Xiaochen pivoted, the creature’s massive claw whistling past his ear. He felt the wind of the strike, but it didn't touch him.
Under, the Emperor commanded.
Xiaochen dropped into a low crouch as the Guardian’s second set of arms swept over his head. He could smell the rot now, the cloying scent of a thousand deaths.
"My turn," Xiaochen hissed.
He drove the black sword upward.
The blade didn't just cut; it consumed. As it sank into the creature’s chest, the black energy flared, tendrils of shadow wrapping around the Guardian’s limbs, pulling the ethereal slime into the metal. The creature didn't bleed. It began to dissolve, its very essence being drained into the sword—and through the hilt, into Xiaochen.
He felt a rush of heat, a sickeningly sweet surge of energy that made his vision swim. "What... what is this?"
That is the energy of the souls it has eaten, Ye Cangtian said, his voice filled with a dark relish. It belongs to us now. Drink it, Xiaochen. Waste nothing. This is how you will grow. Not by meditating under a tree, but by taking what others have stolen.
Xiaochen let out a ragged breath as the Guardian’s massive body collapsed into a pile of grey ash. The chamber fell silent again, but the air felt different. It was charged, expectant.

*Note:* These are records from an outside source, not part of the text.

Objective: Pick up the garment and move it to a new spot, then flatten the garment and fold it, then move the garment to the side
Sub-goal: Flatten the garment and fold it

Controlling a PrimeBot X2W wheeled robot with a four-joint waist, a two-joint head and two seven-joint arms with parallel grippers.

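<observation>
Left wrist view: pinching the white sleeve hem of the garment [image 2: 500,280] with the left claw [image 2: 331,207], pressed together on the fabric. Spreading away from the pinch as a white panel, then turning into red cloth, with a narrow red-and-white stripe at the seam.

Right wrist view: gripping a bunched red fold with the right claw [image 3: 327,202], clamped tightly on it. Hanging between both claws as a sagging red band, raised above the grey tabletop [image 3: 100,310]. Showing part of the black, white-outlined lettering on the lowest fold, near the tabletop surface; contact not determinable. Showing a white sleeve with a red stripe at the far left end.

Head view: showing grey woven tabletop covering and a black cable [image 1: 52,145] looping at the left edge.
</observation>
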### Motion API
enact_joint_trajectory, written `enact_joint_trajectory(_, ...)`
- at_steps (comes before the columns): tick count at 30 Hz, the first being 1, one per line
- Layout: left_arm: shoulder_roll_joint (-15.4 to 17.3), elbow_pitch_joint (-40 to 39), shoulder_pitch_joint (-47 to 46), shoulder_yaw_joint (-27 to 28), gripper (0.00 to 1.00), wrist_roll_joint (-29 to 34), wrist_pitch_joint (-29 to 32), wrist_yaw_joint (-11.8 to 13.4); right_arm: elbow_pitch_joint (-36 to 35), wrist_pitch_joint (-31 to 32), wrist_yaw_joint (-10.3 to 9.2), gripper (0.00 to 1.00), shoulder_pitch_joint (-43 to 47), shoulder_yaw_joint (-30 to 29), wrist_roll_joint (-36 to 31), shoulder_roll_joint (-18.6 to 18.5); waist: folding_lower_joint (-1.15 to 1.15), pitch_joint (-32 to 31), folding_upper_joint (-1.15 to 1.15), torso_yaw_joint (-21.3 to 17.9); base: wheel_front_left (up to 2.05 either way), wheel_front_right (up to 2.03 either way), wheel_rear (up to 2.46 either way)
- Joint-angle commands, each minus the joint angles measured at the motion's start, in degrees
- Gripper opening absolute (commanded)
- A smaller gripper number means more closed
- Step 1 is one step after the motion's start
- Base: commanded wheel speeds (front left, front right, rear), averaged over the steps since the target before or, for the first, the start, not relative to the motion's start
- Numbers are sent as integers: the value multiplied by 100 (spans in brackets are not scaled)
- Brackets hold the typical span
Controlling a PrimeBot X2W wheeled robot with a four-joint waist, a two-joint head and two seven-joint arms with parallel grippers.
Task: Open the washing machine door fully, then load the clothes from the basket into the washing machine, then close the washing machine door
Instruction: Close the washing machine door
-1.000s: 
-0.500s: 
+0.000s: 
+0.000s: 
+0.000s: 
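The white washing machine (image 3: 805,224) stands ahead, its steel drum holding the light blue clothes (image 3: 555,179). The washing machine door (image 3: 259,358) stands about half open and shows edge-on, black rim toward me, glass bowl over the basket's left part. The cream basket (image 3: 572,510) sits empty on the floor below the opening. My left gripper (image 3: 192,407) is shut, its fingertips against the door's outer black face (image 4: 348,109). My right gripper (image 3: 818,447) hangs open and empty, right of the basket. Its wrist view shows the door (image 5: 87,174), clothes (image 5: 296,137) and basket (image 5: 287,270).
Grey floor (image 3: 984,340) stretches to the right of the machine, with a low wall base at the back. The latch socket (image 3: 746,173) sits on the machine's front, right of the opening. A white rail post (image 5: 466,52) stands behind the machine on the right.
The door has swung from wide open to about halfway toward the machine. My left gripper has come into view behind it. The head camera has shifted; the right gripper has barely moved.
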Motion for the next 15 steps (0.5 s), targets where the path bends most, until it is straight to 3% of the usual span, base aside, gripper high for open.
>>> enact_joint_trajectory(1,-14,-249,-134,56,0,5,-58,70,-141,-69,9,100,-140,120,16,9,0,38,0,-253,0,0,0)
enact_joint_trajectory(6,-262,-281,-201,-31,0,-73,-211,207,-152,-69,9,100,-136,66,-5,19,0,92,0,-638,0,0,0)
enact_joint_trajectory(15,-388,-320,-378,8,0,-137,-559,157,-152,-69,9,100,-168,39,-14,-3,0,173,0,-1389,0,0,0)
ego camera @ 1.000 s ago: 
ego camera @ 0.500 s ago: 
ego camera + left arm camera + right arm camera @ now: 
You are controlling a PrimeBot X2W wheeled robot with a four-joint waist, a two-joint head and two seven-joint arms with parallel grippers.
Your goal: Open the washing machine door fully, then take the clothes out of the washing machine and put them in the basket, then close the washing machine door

"I just... I just killed a monster," Xiaochen whispered, looking at his hands. "A monster that could have wiped out half the outer circle."
You killed a scavenger, the Emperor corrected. Do not let it go to your head. The ones above are much more dangerous. But you have taken the first step. How does it taste, Xiaochen? The power of the lie?
Xiaochen looked at the ash on the floor, then up at the needle-thin crack of blue light far above. For the first time in his life, he didn't feel like he was looking at a distant, unreachable paradise.